How to complete this task – Could you filter the records below and keep only the lines with the word "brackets"?

[Supplied information — start]

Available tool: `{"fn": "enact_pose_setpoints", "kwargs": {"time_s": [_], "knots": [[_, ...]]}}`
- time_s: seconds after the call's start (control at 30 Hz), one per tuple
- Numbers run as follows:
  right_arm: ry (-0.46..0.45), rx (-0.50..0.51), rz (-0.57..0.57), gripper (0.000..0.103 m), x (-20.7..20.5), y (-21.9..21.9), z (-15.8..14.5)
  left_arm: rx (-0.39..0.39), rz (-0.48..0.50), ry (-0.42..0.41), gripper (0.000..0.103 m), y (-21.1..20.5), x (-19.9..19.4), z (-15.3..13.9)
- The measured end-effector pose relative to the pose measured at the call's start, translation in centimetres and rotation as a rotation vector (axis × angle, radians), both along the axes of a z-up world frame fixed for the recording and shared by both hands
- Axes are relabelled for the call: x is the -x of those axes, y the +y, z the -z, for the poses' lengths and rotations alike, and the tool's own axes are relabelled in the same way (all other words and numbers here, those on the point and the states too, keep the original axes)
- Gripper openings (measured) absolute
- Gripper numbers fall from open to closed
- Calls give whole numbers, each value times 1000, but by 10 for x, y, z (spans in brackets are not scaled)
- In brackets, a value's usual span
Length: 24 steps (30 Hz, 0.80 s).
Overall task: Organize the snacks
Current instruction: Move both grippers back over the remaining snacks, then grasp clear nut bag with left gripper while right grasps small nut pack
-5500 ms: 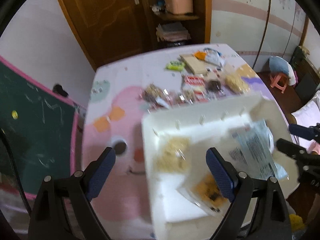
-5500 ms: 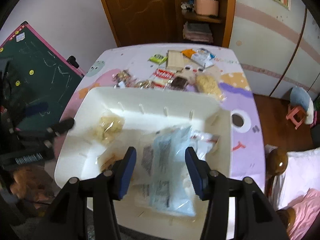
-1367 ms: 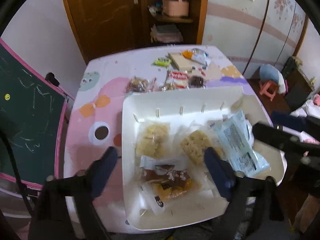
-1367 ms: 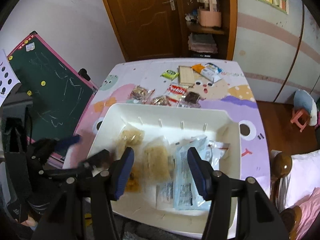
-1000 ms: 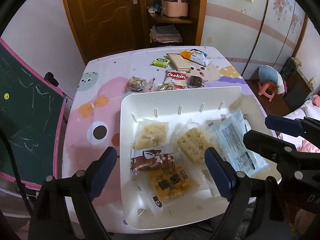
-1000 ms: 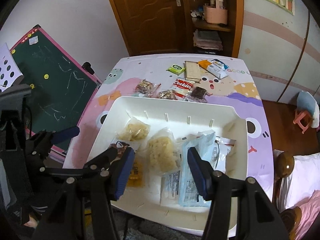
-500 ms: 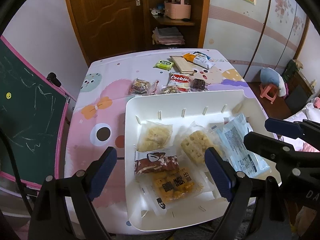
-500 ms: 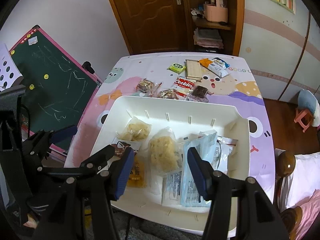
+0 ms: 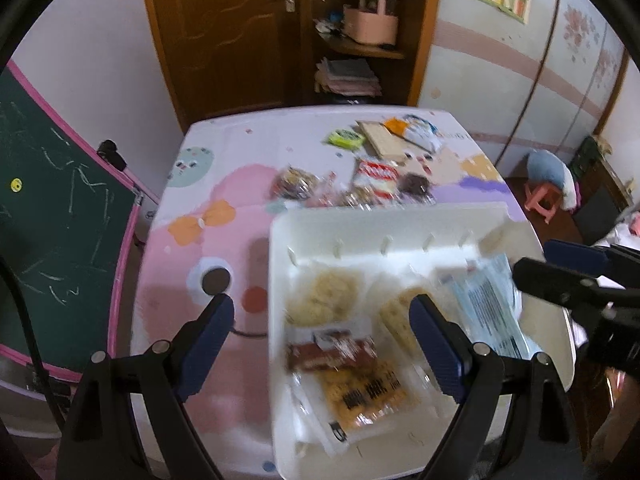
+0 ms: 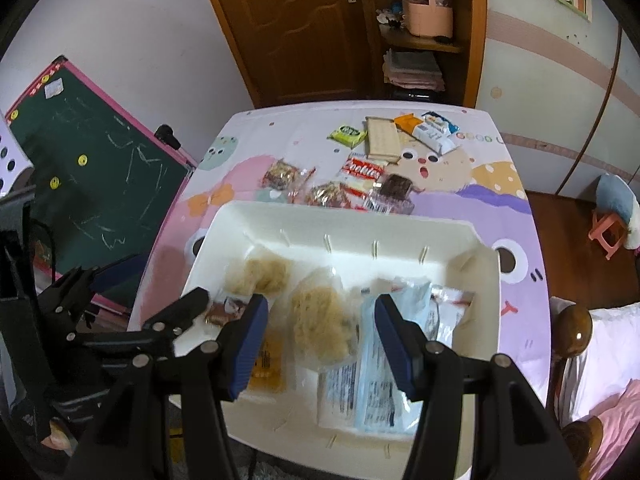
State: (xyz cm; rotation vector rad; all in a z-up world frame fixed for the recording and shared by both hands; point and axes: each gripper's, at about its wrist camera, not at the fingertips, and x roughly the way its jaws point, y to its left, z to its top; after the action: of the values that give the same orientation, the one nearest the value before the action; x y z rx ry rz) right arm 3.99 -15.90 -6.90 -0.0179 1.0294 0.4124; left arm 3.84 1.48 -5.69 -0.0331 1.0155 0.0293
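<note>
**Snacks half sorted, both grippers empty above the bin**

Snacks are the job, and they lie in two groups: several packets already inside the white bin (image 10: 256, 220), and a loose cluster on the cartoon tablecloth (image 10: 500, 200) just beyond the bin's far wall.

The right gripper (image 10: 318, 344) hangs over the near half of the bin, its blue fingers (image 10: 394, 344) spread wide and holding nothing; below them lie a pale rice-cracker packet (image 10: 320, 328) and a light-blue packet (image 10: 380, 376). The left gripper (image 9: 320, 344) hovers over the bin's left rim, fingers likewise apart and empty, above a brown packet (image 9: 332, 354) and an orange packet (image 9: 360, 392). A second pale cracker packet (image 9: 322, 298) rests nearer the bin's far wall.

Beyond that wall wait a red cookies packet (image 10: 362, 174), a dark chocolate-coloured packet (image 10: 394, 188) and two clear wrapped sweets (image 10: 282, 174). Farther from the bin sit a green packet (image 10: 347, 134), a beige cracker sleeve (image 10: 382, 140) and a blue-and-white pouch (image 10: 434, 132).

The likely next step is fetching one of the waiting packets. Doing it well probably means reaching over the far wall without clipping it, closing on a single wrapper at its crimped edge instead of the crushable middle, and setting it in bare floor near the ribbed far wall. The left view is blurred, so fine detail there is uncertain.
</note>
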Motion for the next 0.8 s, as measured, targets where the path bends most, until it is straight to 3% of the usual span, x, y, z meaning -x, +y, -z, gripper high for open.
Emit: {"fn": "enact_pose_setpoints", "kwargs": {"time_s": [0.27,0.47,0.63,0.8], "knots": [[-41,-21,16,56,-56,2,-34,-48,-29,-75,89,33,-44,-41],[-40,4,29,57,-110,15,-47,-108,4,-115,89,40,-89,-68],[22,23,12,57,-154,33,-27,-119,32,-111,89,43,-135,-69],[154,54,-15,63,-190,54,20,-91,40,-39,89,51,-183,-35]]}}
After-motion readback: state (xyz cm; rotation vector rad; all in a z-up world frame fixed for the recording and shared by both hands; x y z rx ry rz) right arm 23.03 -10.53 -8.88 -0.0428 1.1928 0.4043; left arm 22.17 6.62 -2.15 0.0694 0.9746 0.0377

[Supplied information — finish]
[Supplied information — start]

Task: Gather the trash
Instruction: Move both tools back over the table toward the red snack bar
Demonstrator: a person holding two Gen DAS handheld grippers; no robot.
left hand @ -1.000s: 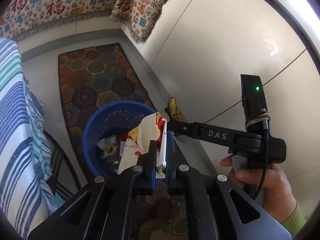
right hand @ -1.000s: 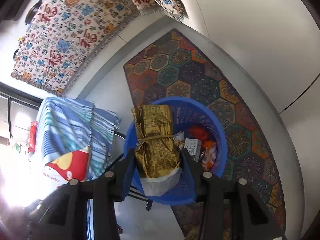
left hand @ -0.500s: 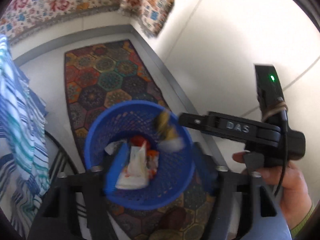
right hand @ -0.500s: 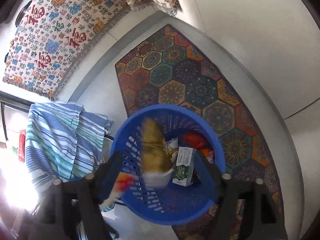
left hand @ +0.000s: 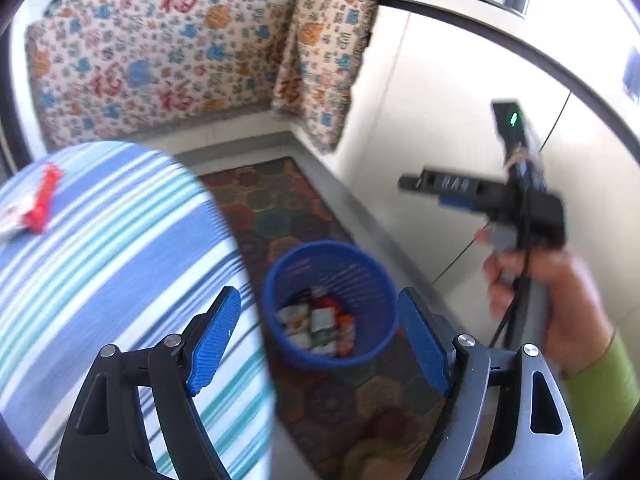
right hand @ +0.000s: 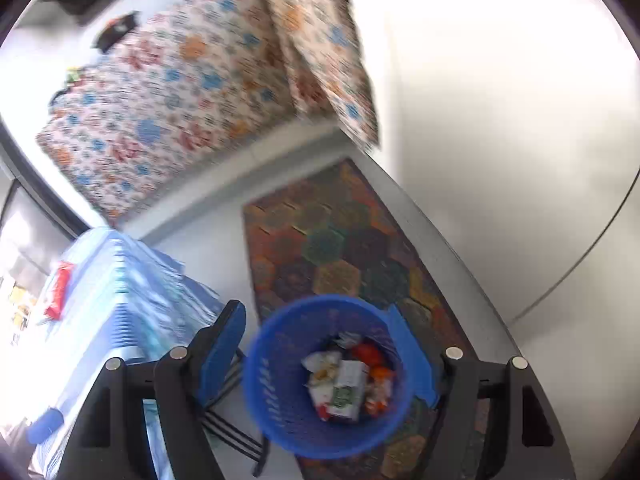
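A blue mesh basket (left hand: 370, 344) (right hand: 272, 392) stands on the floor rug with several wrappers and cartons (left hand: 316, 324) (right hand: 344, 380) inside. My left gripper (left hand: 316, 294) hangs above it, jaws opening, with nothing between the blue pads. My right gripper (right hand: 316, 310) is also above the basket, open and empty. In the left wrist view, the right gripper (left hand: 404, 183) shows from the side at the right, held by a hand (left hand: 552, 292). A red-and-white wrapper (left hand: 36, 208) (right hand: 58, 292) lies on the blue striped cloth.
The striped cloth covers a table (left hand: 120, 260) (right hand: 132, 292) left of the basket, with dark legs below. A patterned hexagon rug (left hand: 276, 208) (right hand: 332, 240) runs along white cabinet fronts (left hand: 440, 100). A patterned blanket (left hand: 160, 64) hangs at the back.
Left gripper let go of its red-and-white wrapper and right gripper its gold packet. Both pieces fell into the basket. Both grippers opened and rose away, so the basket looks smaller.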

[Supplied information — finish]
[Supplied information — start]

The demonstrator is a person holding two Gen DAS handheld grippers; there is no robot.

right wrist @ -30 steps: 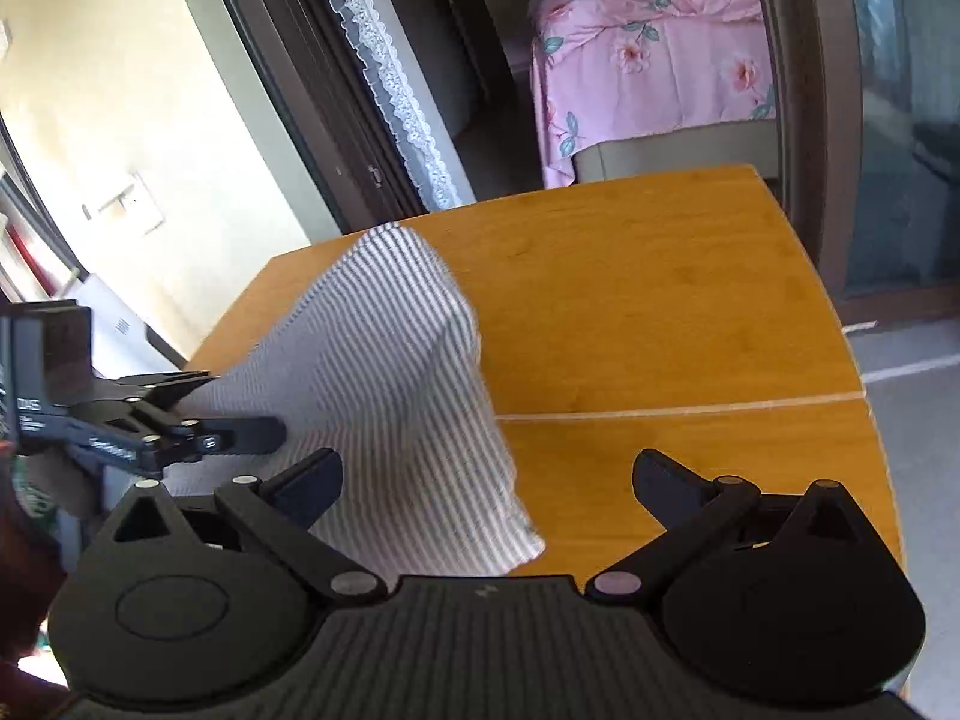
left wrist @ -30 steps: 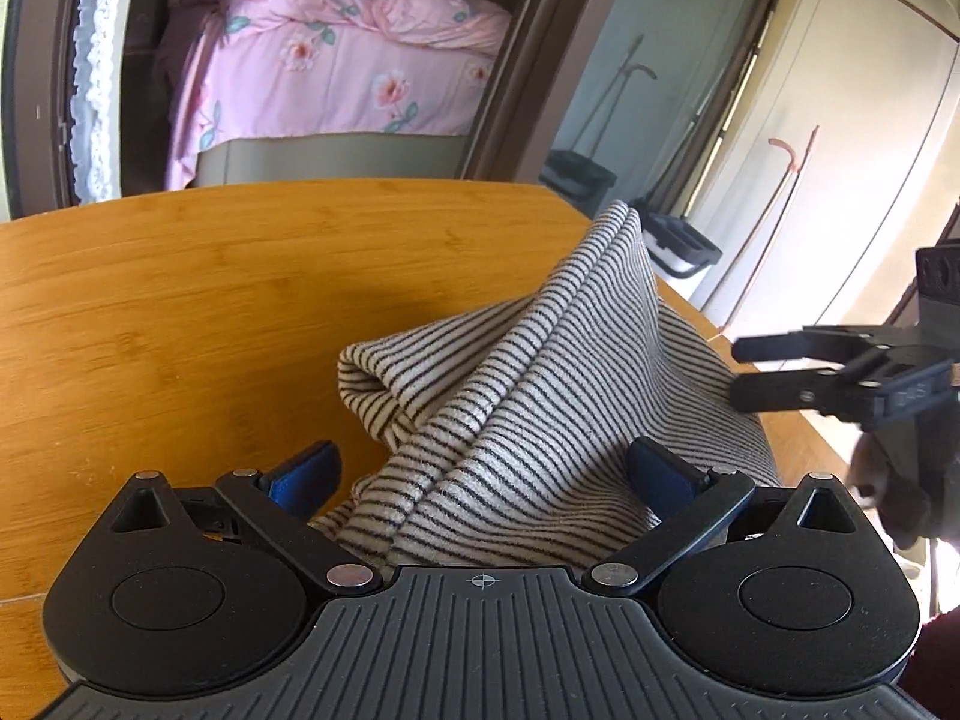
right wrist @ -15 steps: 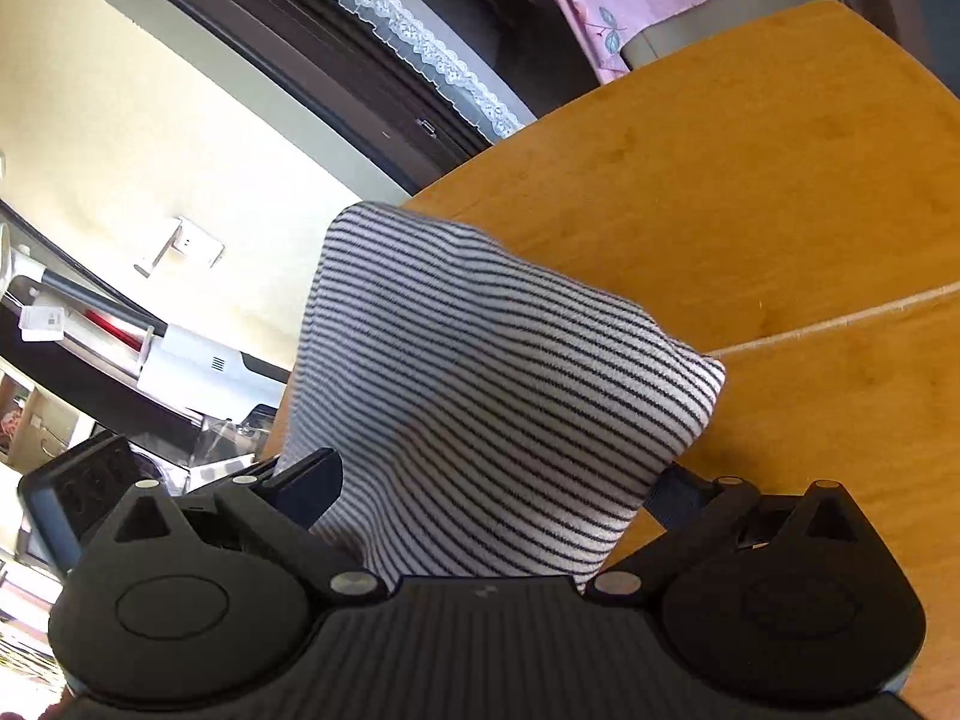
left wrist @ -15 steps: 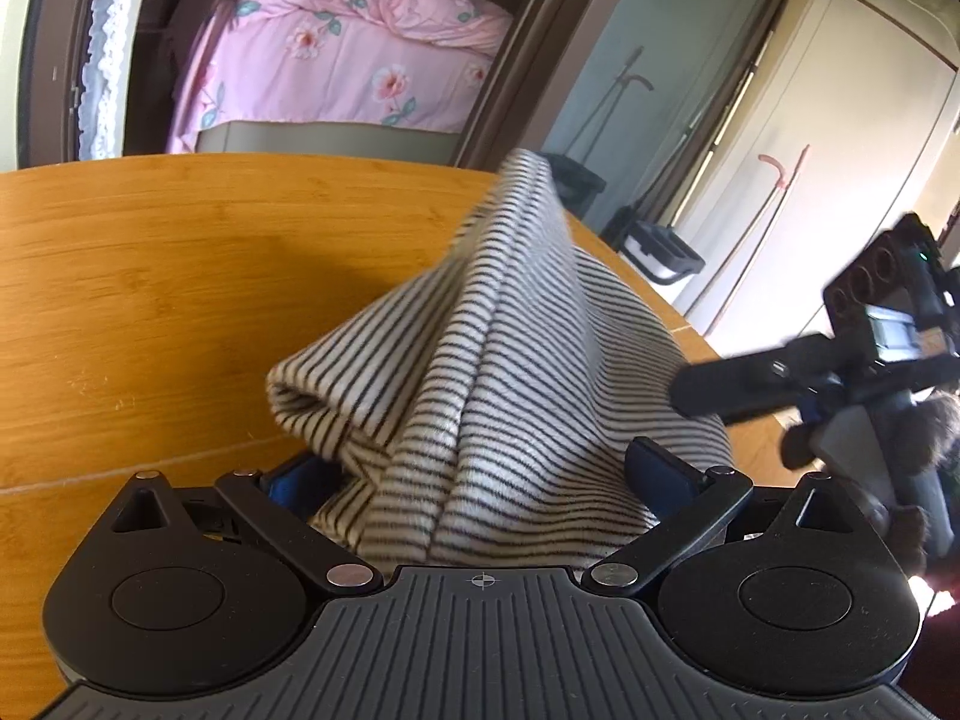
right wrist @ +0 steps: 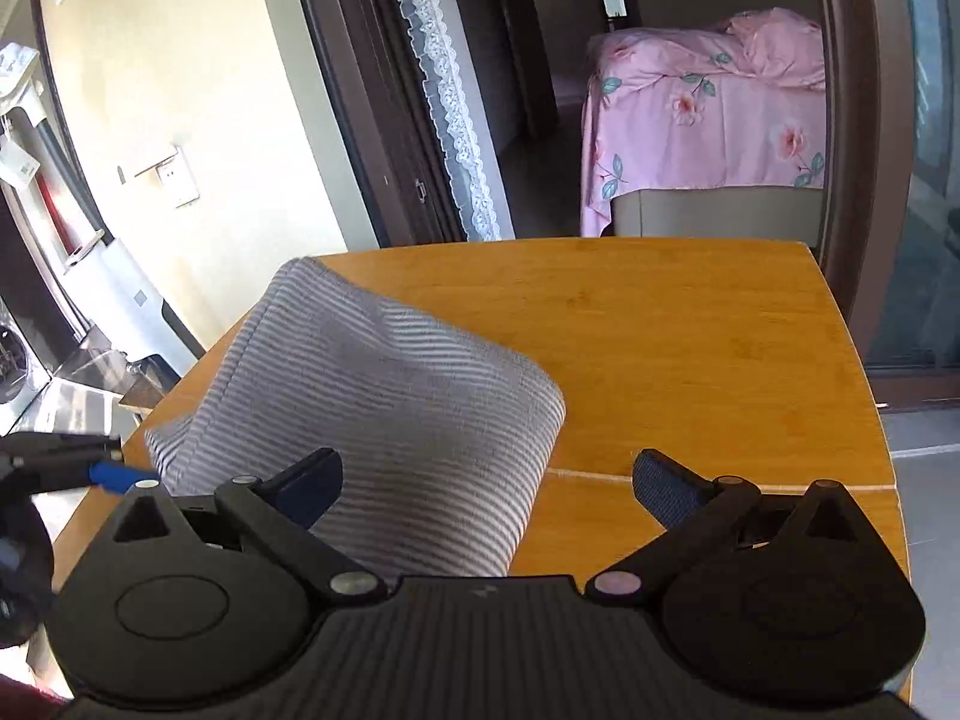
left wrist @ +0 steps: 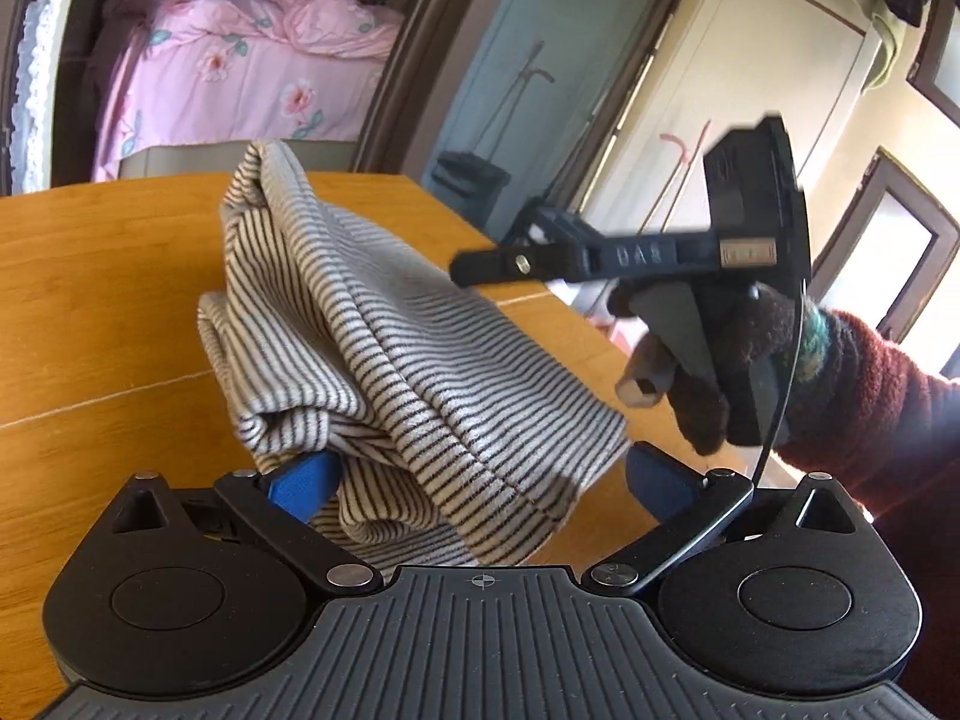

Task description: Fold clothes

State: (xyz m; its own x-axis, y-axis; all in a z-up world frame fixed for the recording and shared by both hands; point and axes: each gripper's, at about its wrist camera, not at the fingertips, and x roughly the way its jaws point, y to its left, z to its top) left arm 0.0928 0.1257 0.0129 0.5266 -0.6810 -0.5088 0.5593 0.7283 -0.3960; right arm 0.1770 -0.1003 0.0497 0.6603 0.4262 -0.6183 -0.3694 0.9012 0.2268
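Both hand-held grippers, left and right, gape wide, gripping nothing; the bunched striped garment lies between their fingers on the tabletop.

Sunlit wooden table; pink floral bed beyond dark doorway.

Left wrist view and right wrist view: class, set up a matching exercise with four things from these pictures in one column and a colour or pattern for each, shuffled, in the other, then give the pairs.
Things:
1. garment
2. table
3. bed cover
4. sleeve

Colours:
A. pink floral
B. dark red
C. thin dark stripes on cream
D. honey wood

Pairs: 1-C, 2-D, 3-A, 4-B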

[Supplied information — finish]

Written response –
- Calls give whole numbers, each value times 1000, but by 10 for x, y, z (spans in brackets are not scaled)
- In brackets, a value's usual span

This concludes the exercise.